In every Divine Liturgy after the sacrament of Holy Communion, Orthodox Christians throughout the world sing some version of the hymn, "We have seen the true light, we have received the Heavenly Spirit, we have found the true faith, by worshipping the undivided Trinity, Who has saved us." Cleansed and fortified as one community of faithful, our minds and strength renewed and reoriented once again to our spiritual center, we travel back onto the pathways of our daily lives, seeing with spiritual eyes, and giving each other and our communities the best of ourselves as we go about our activities. The sense of community as being the natural environment for our faith and our praxis (practice) is presupposed in our Church.
When I think of true community, I think of the Greek word autexousion (auto, self; ex, coming out from, and ousia, essence). I find this to be the most remarkable word among all the beautiful words of our faith. Why? This word, meaning essentially "essence of the self coming forth," is the word that the early Church used when it wanted to express "free will." How beautiful! If free will does indeed mean the "essence of ourselves coming forth," then any split between our faith and our practice is profoundly falling short of who God created us to be. If free will is truly the essence of self blossoming forth, how do we realize that call within community?
I remember reading about Christ getting angry two times in the scriptures. The two seem related when one thinks of them in terms of faith and praxis. Individuals who agree to suppress their talents and become invisible are as guilty as the fig tree that Christ cursed. That tree (and all of creation) was made by God with a double purpose - to fulfill its given nature in bearing its own particular kind of fruit, and to offer the first fruits back to God by providing for the community. Thus, trees make fruit to drop to the ground and create new trees and new life, just as much as they sustain life in the creatures who eat their fruit. The fig tree was cursed because it failed to fulfill both aspects of its purpose.
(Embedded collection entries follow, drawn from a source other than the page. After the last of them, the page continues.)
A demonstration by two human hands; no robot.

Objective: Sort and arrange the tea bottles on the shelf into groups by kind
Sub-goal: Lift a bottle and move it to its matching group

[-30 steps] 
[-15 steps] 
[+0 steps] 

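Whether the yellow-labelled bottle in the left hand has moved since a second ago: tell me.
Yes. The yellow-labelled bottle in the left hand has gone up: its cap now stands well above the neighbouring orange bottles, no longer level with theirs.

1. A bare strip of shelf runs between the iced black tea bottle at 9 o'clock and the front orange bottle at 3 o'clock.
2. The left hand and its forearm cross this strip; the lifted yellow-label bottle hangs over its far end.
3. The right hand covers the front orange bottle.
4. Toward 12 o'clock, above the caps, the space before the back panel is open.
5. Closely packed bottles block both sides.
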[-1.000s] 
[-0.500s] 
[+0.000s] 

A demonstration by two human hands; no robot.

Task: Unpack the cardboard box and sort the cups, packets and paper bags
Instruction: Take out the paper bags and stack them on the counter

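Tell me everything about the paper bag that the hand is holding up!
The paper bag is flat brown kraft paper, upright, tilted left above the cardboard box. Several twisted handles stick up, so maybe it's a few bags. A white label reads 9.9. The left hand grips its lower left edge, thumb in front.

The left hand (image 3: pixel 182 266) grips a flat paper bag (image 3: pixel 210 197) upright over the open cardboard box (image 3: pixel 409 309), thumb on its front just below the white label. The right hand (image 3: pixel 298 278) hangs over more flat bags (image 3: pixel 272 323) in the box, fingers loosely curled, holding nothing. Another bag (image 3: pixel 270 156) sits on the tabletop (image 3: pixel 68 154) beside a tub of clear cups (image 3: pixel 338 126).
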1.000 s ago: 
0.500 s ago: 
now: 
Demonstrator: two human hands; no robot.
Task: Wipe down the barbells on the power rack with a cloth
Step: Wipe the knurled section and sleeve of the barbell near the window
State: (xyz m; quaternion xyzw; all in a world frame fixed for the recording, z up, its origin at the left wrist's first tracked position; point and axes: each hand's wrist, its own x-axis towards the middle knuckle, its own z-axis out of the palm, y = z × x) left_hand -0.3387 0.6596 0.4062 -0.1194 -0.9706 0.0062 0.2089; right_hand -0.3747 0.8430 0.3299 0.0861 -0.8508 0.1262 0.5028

Those who pervert their God-given talents to amass profit and to limit growth in others are as guilty as the moneychangers whom Christ cast out of the temple. Each of us was created with the double purpose of bearing fruit with our God-given talents and offering that fruit back to God by providing for the community. The moneychangers used their gifts, instead, for personal power and control, and for gain at the expense of others, and through their very actions tried to change the purpose of the community of the temple to their own purposes.
Those who fail to develop their God-given talents and offer them to the community commit the sin of the fig tree. Those who pervert such development in others, quoting whatever righteous reasons, while thrusting upon the community and its people their own vision of what that community should be about, commit the sin of the moneychangers.
What then are the marks of a true and flourishing community? That we feel at home. That we are accepted for who we really are. That we are encouraged to grow, with our mistakes treated as learning experiences. That our differences from each other are celebrated and that we share a sense of belonging in a community that loves each of us uniquely. That the least is treated with extra courtesy by the first. That we care about one another and are willing to be changed by listening to one another and by receiving each other's gifts. That we offer hospitality with love to each other and to all those who pass our way. That we create and sustain those life-giving fruits God intends for us to offer to our community, thus becoming fully the persons God created us to be. That we live in humility and gratitude, not at the expense of others, not for power over others, neither hiding in fear nor wallowing in apathy or self pity, but in the light of Christ's love and the awareness that He calls us to act from out of our love. That we, as a community, become worthy of our people's trust. That we will support each person's growth, Spirit-filled actions, and unique expressions of autexousion.
We become a true community when each of us can recognize the special gifts that God has given to us and to others. With gratitude for those gifts, and humility before God Who bestows those gifts, we work to see that each of those gifts is fulfilled and honored by being offered back to the community. In this way we may live lives of healthy purpose, bearing the fruits that God intends, and offering them for the sustenance of others. This is the essence of community - learning to feed each other.
When we act with a courage rooted in our trust in God's wisdom in creating us, supporting and being supported by our spiritual community, our faith and our praxis are one. We think and act from our spiritual heart both as unique persons, and as a community. It becomes natural to seek out ways to actively offer acknowledgment, support, and encouragement to our sisters and brothers in Christ for who they are and how they are, not just for what they accomplish. The most important progress we can make as a community is to provide for others that supportive environment that we ourselves know means so much to us in our own growth, to nurture the gifts inherent in the people of that community.